**WHAT THE TASK REQUIRES**
The listing below should be printed again word for word, without any images.

**DATA EXCERPT**
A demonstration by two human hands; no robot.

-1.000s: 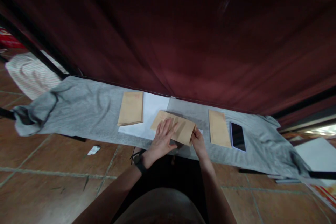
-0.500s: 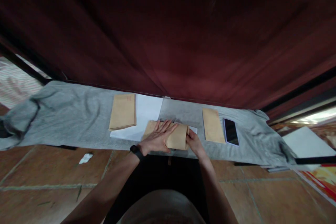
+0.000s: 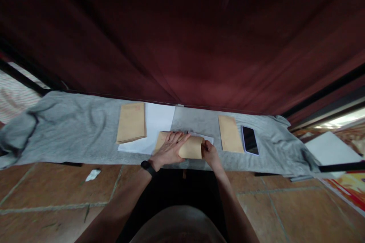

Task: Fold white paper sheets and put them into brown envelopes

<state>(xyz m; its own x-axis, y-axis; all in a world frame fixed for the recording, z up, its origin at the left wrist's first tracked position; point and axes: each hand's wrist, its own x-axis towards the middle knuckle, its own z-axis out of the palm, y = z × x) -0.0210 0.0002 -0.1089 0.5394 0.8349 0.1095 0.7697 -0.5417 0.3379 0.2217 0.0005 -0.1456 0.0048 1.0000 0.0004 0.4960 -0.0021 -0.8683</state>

**SOLUTION TO THIS EXERCISE**
A demonstration by two human hands; no robot.

-1.000s: 
-0.500s: 
+0.000s: 

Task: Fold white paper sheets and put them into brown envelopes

<state>(xyz m; its own x-axis, y-axis; all in a world frame fixed for the recording, z up, its origin at the left wrist's first tracked position; point and axes: each hand's wrist, its own x-axis towards the middle knuckle, its own z-axis out of the palm, y = z × x) -0.0210 0.0002 -0.1089 0.5394 0.8349 0.1095 0.7697 -0.5417 0.3379 0.2217 0.0005 -0.1456 0.0048 1.0000 0.0004 0.4960 -0.0021 -0.8683</state>

This output is now finished.